◆ **Work item**
Find "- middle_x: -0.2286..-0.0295" and "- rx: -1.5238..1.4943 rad" in the records below. Copy the lines holding them and every line between, exactly, and no others.

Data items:
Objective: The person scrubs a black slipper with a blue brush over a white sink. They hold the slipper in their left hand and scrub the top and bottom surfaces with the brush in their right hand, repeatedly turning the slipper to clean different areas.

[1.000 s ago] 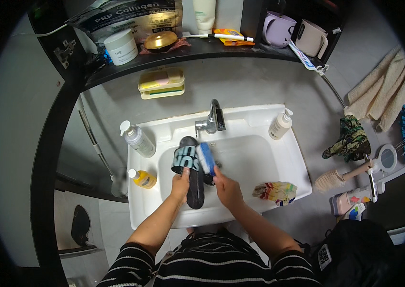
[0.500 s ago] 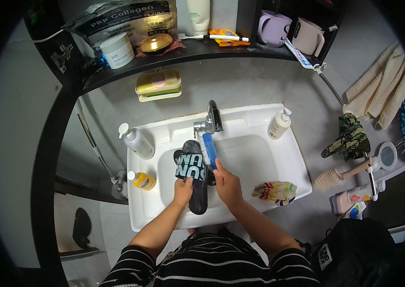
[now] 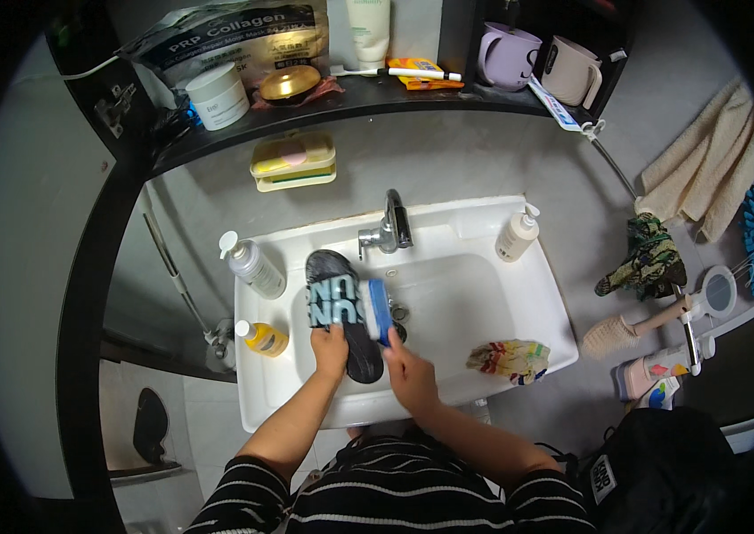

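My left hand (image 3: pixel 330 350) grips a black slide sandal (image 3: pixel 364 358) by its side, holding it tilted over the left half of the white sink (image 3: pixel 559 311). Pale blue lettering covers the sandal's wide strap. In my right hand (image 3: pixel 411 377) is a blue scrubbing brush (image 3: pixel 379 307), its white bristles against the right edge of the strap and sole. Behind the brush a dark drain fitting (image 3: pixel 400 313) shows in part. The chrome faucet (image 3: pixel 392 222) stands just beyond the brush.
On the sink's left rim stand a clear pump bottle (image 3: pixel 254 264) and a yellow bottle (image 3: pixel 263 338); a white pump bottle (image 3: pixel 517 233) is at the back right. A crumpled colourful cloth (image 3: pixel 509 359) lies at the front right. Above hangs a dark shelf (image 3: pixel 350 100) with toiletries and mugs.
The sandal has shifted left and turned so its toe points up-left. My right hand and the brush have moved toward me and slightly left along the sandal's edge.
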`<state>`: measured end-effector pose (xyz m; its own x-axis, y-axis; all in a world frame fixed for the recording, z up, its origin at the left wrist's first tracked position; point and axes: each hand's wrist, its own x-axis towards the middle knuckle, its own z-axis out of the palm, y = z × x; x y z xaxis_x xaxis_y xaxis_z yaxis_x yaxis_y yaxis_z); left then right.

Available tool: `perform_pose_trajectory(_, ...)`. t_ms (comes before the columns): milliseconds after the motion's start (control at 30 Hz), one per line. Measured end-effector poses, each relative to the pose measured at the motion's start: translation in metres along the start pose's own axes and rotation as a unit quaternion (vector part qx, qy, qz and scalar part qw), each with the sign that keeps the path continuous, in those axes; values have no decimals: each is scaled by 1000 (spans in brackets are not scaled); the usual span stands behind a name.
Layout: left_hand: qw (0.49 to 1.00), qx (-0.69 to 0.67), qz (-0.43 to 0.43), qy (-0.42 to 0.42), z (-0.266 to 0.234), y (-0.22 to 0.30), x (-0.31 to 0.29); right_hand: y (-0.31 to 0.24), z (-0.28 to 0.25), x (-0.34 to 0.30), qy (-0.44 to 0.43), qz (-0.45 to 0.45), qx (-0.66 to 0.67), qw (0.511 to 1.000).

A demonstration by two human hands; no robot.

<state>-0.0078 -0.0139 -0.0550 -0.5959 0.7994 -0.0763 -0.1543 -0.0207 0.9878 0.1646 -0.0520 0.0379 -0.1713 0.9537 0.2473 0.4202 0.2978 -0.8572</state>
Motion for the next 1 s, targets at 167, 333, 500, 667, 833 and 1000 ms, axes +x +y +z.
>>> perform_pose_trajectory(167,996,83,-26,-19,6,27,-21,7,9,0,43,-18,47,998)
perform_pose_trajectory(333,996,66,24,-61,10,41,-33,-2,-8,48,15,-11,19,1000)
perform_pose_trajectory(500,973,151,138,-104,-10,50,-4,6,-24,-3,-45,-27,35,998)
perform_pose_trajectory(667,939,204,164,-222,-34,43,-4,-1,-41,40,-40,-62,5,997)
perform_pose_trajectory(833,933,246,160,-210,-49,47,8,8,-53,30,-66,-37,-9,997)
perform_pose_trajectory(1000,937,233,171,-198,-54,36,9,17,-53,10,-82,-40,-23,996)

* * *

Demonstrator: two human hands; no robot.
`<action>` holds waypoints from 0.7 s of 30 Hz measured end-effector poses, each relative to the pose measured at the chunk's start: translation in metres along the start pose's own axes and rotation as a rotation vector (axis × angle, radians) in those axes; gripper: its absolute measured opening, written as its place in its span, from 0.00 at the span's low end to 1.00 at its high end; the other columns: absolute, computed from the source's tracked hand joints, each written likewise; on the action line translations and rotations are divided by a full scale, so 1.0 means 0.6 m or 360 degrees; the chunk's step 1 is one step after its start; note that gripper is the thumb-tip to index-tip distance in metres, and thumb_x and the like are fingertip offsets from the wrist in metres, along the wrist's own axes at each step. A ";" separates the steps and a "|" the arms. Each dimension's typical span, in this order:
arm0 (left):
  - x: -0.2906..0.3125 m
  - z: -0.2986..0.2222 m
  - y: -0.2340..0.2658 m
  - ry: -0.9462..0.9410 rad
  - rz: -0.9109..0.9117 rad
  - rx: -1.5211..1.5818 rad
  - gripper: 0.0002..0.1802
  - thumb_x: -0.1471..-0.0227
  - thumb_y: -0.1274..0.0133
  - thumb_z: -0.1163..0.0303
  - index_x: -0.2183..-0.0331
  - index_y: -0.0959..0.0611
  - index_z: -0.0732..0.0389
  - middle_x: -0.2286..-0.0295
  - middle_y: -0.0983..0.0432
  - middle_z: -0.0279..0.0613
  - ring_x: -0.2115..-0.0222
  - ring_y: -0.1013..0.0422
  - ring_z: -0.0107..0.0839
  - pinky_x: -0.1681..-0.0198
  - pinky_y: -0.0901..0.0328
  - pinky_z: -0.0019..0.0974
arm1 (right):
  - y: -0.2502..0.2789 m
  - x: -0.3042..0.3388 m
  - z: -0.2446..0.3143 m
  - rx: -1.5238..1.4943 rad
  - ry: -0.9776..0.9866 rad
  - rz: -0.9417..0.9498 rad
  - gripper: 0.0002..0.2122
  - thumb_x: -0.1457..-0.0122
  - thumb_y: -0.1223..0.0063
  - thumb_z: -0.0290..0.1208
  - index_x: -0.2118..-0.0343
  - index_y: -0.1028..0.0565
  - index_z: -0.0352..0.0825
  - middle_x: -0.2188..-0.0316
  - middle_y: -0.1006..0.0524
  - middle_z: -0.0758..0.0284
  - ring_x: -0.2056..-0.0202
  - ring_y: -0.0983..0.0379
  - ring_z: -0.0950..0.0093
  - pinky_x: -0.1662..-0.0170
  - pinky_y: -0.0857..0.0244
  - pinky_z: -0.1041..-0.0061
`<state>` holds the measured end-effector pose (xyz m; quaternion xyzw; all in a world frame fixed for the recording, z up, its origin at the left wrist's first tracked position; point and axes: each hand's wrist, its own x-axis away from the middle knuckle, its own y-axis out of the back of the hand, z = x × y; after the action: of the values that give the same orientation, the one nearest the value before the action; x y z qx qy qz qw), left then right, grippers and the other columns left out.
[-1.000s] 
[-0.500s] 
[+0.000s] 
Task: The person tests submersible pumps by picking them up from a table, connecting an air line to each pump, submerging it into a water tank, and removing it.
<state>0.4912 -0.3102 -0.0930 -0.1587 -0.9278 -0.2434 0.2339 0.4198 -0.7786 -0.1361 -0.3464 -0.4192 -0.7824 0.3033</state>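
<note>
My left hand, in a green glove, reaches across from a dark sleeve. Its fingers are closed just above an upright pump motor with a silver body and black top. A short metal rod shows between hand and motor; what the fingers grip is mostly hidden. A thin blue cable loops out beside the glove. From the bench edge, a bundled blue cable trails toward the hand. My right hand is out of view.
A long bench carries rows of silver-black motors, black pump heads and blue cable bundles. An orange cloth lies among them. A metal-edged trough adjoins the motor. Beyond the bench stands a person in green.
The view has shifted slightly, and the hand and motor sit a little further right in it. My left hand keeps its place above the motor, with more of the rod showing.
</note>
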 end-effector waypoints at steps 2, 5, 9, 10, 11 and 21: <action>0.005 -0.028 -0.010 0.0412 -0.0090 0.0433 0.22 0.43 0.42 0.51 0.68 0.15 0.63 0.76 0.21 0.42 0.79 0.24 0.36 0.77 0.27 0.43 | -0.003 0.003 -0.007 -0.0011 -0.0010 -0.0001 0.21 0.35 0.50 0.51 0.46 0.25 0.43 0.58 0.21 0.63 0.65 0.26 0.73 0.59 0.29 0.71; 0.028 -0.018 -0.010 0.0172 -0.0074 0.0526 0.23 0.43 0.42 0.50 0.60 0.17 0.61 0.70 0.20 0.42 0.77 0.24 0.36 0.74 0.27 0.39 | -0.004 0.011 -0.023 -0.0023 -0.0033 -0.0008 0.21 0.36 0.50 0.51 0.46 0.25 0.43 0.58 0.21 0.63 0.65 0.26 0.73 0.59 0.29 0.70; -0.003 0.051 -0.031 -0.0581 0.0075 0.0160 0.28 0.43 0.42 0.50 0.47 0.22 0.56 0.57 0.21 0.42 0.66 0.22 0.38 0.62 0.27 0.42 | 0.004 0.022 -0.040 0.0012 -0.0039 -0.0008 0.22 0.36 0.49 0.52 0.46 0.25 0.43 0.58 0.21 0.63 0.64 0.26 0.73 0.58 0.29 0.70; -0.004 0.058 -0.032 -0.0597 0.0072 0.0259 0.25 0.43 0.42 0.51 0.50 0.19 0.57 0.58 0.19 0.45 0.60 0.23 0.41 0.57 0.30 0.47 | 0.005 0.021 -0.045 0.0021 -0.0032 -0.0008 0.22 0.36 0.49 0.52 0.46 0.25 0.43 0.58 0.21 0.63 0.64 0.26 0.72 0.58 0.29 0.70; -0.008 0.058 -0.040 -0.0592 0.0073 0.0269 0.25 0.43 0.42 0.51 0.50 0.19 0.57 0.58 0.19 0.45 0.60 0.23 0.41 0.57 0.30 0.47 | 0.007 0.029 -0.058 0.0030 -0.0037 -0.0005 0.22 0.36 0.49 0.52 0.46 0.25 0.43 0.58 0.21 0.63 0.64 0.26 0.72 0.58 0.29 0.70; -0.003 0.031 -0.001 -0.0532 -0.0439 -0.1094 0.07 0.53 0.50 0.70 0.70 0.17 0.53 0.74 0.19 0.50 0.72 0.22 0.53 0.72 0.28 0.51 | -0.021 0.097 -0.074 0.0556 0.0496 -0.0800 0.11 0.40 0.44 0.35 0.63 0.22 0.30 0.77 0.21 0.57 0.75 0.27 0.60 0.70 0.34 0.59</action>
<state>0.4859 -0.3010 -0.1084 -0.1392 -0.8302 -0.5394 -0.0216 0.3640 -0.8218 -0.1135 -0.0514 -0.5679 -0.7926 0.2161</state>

◆ **Response area**
  - middle_x: -0.2286..-0.0295
  - middle_y: -0.0983..0.0432
  - middle_z: -0.0279..0.0613
  - ring_x: -0.2115..-0.0222
  - ring_y: -0.1013..0.0422
  - ring_z: -0.0107..0.0839
  - pinky_x: -0.1681..-0.0198
  - pinky_y: -0.0901..0.0328
  - pinky_z: -0.0019..0.0974
arm1 (right):
  - y: -0.2502..0.2789 m
  - x: -0.3042..0.3388 m
  - z: -0.2446..0.3143 m
  - rx: -1.5238..1.4943 rad

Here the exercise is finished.